A few rules that lift conversion without tripping compliance:

  1. State the exact action and what happens next. “Book a call, we will review your situation and tell you honestly if we are a fit” beats “Get started.”
  2. Reduce risk in the button copy. “No pitch, no obligation” lowers the perceived cost of clicking.
  3. Use one primary CTA per page. Competing offers split attention and cut action.
  4. Keep the form short. Name, email, and one qualifying question (assets, or the problem they want solved) is enough to filter and route.
  5. Repeat it. Place the same CTA after the headline, after your proof, and at the foot of the page.

If you would rather have a partner build the whole messaging-to-meeting system, from positioning to the pages to the CTAs, that is the core of our marketing for financial advisors work. You can also book a consultation and we will pressure-test your current copy against both conversion and compliance.

A copy checklist before you publish

  • Does the headline name a specific audience and the problem you solve for them?
  • Does each page open with the client’s goal, not your credentials?
  • Is your fee model and, if you have one, your minimum stated clearly?
  • Have you cut every instance of guaranteed, safe, risk-free, and beat the market?
  • Do any testimonials or ratings carry the required client/compensation/conflict disclosures at the point of dissemination?
  • Can you substantiate every factual claim on demand?
  • Has the copy gone through your compliance path (RIA review, or principal pre-approval and FINRA filing for BD and hybrid)?
  • Is there one clear CTA to a low-commitment discovery call?

Frequently asked questions

Can financial advisors use client testimonials on their website?

Yes. Since the SEC Marketing Rule took effect on November 4, 2022, testimonials, endorsements, and third-party ratings are permitted for RIAs. You must clearly and prominently disclose whether the person is a client, whether they were paid, and any material conflicts. Broker-dealer reps face extra FINRA conditions, so confirm your registration type first.

What words should never appear in financial advisor website copy?

Avoid “guaranteed,” “safe,” “risk-free,” “beat the market,” and any performance promise. Fiduciary duty bars misleading claims and FINRA Rule 2210 bars promissory or exaggerated language. Replace them with what you actually control: planning, costs, taxes, risk alignment, and client behavior. Never show gross performance without equal-prominence net figures.

How long should an advisor website page be?

Long enough to answer the prospect’s questions and no longer.
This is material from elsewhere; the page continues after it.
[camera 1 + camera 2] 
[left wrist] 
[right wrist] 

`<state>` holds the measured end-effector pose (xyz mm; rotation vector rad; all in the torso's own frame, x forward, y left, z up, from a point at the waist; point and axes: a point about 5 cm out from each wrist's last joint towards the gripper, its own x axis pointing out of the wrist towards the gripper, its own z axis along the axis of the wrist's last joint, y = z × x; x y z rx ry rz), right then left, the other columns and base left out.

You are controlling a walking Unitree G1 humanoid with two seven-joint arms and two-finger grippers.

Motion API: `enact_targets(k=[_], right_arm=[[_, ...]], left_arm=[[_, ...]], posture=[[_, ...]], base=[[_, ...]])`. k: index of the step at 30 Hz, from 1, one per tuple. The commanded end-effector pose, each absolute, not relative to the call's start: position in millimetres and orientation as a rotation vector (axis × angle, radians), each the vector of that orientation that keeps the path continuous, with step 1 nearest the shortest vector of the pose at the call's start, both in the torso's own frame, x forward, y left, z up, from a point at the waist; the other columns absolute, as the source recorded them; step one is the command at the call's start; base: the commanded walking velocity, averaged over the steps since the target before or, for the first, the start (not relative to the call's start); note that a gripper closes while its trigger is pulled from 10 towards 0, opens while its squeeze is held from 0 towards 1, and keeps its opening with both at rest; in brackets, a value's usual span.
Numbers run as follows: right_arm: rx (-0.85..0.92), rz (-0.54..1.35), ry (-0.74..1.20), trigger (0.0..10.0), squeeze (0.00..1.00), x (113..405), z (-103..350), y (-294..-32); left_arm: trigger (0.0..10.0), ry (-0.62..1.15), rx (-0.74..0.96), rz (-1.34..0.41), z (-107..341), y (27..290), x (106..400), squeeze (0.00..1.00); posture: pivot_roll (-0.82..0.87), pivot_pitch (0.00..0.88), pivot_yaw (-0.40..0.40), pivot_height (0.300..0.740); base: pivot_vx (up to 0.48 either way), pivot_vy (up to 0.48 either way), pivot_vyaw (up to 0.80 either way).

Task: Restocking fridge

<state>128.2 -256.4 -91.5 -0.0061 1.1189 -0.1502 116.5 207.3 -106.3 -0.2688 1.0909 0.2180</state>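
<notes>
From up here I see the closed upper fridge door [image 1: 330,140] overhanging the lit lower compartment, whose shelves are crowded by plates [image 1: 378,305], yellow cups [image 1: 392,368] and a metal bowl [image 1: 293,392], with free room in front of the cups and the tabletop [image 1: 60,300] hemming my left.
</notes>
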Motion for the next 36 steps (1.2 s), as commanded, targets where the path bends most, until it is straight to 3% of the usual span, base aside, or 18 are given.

Make it scannable with clear headings, short paragraphs, and one idea per section so a visitor can skim to what matters to them. Homepages stay tight and outcome-led; service pages can run longer because they do the qualifying and objection-handling work.

Do RIAs and broker-dealers follow the same copy rules?

No. SEC-registered RIAs follow the Marketing Rule, state RIAs follow their state regulator, and broker-dealer reps follow FINRA Rule 2210, which requires registered-principal pre-approval before use and often a FINRA filing. Dual-registrants must satisfy both, so the strictest rule governs. Match your copy approval process to your exact registration.

Should I list my fees on my website?

Yes. A clear, readable fee page helps visitors self-qualify, signals the transparency clients expect from a fiduciary, and reduces wasted intro calls. Fee-only advisors gain the most, since stating no commissions and direct payment reinforces that your advice answers to the client, not a product provider.

What is the best call to action for a financial advisor site?

A low-commitment invitation to talk, such as “Book a 30-minute intro call, no obligation.” The advisory sale is high-trust, so asking for a conversation converts better than any “buy” language. Use one primary CTA per page, keep the form short, and tell the prospect exactly what happens after they click.